Pre-1979 unauthorized units later legalized
A unit that existed before June 13, 1979 but was unauthorized and later brought up to code is not “newly constructed.” The exemption does not apply regardless of when the certificate of occupancy issued — these units have full rent control.
§ 37.3(g)(1) — Four express limits on the new construction exemption
§ 37.3(d) · Exemption B
Costa-Hawkins Rental Housing Act (Civ. Code §§ 1954.50 et seq.)
Consistent with Costa-Hawkins and regardless of whether otherwise provided under Chapter 37, the following rules apply to separately alienable dwellings and units.
§ 37.3(d)(1)(A) — General rule: owner may set initial and all subsequent rental rates
An owner of residential real property may establish the initial and all subsequent rental rates for a dwelling or unit that is alienable separate from the title to any other dwelling unit, or is a subdivided interest in a subdivision as specified in Cal. Bus. & Prof. Code § 11004.5(b), (d), or (f). In plain terms: a single-family home or condominium rented as a whole.

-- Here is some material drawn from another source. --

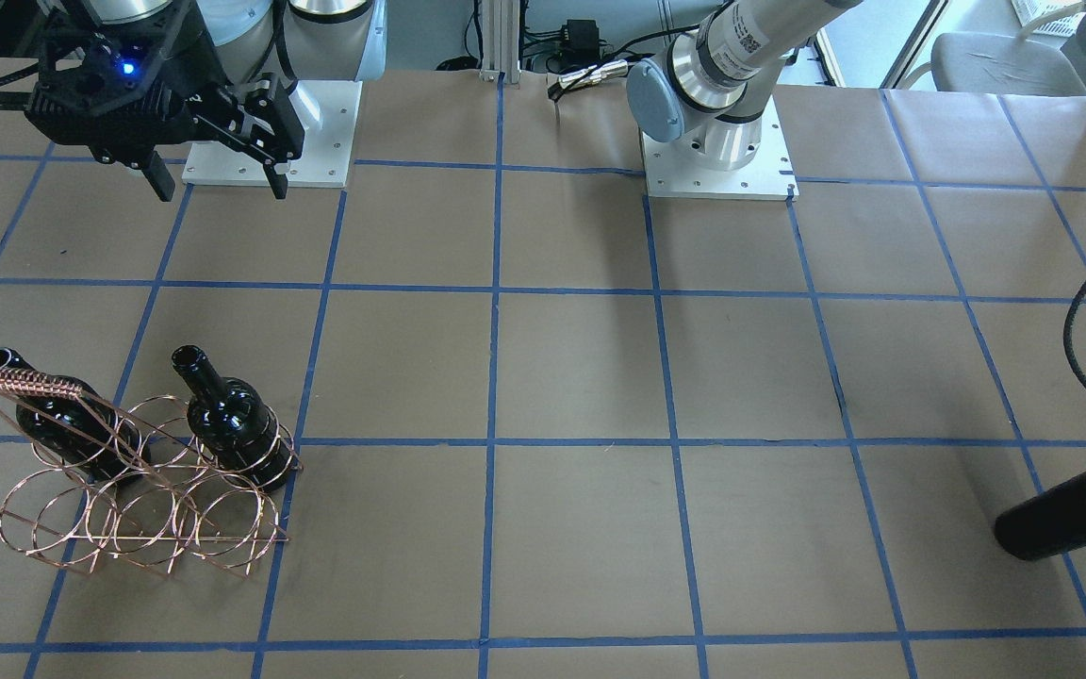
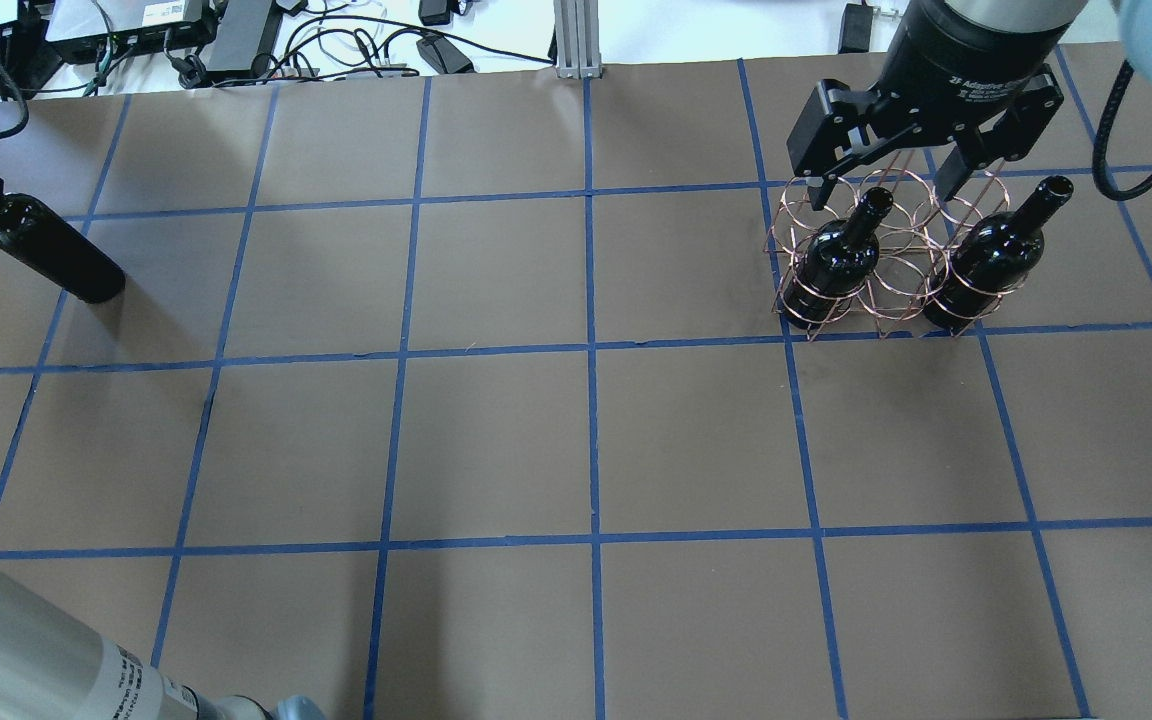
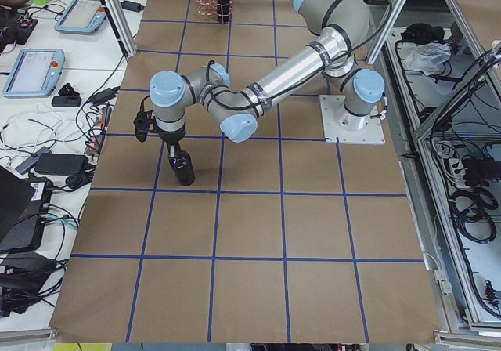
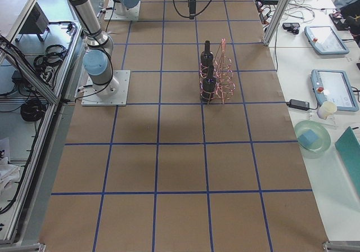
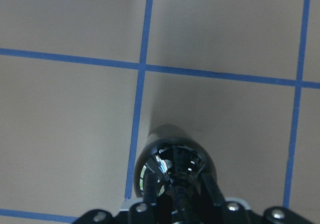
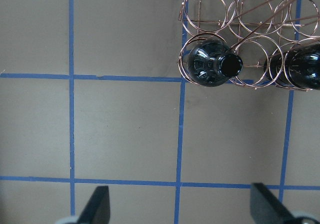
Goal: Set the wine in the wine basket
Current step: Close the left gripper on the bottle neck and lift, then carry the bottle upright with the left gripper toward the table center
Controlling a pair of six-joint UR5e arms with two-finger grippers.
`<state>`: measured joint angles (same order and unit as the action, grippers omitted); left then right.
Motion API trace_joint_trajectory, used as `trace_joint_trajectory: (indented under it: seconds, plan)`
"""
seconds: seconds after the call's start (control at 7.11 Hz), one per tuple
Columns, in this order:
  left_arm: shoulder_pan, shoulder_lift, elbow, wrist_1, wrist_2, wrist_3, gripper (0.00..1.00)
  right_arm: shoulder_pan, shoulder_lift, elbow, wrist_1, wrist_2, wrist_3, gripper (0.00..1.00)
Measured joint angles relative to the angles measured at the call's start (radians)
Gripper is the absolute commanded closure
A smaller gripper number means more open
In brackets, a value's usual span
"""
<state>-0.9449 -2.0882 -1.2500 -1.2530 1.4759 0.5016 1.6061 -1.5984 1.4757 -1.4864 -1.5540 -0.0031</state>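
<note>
My left gripper (image 5: pixel 177 196) is shut on the neck of a glossy black wine bottle (image 5: pixel 175 156), which it holds upright at the table's far left (image 2: pixel 51 255). I cannot tell whether the bottle touches the table. It also shows in the front view (image 1: pixel 1071 514) and in the left side view (image 3: pixel 182 169). The copper wire wine basket (image 2: pixel 896 285) stands on the right side with two matching black bottles (image 2: pixel 836 260) (image 2: pixel 986 265) in its end rings. The middle ring is empty. My right gripper (image 2: pixel 881 190) is open and empty, high above the basket (image 6: pixel 235 14).
The two arm bases (image 1: pixel 270 132) (image 1: pixel 717 151) stand at the robot's edge of the table. A black cable (image 1: pixel 1085 349) hangs over the table by the left arm. Brown paper with a blue tape grid (image 2: pixel 591 350) covers the table.
</note>
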Motion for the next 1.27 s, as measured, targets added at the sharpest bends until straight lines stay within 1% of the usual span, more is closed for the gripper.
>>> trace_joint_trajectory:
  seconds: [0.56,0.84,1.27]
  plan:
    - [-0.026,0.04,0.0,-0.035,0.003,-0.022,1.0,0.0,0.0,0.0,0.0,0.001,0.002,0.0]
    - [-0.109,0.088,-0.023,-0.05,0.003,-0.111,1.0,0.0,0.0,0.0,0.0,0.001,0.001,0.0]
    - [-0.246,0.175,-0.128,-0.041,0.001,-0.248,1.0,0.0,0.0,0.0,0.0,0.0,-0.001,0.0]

What is NOT separately alienable — still covered by rent control:
The right to set subsequent rental rates does NOT apply where:
§ 37.3(d)(1)(A)(i) — Unsold condominium units
A condominium dwelling or unit that has not been sold separately by the subdivider to a bona fide purchaser for value. Exception: Costa-Hawkins does apply to a single unsold condominium if all other units in the building have been sold to bona fide purchasers, and the subdivider has occupied the remaining unit as their principal residence for at least one year after the subdivision occurred.
§ 37.3(d)(1)(A)(ii) — Prior tenancy terminated by owner notice
The preceding tenancy was terminated by the owner by notice pursuant to Cal. Civ. Code § 1946.1, or was terminated upon a change in the terms of the tenancy noticed pursuant to Cal. Civ. Code § 827. In such cases, the rent increase limitation provisions of Chapter 37 continue to apply for the duration of the new tenancy in that dwelling or unit.
§ 37.3(d)(1)(B) — Transition rules for units that were rent-controlled on January 1, 1995
§ 37.3(d)(1)(B)(i) — Tenancies in effect on December 31, 1995
A tenancy that was in effect on December 31, 1995, remains subject to the rent control provisions of Chapter 37. The owner may not establish subsequent rental rates for that tenancy.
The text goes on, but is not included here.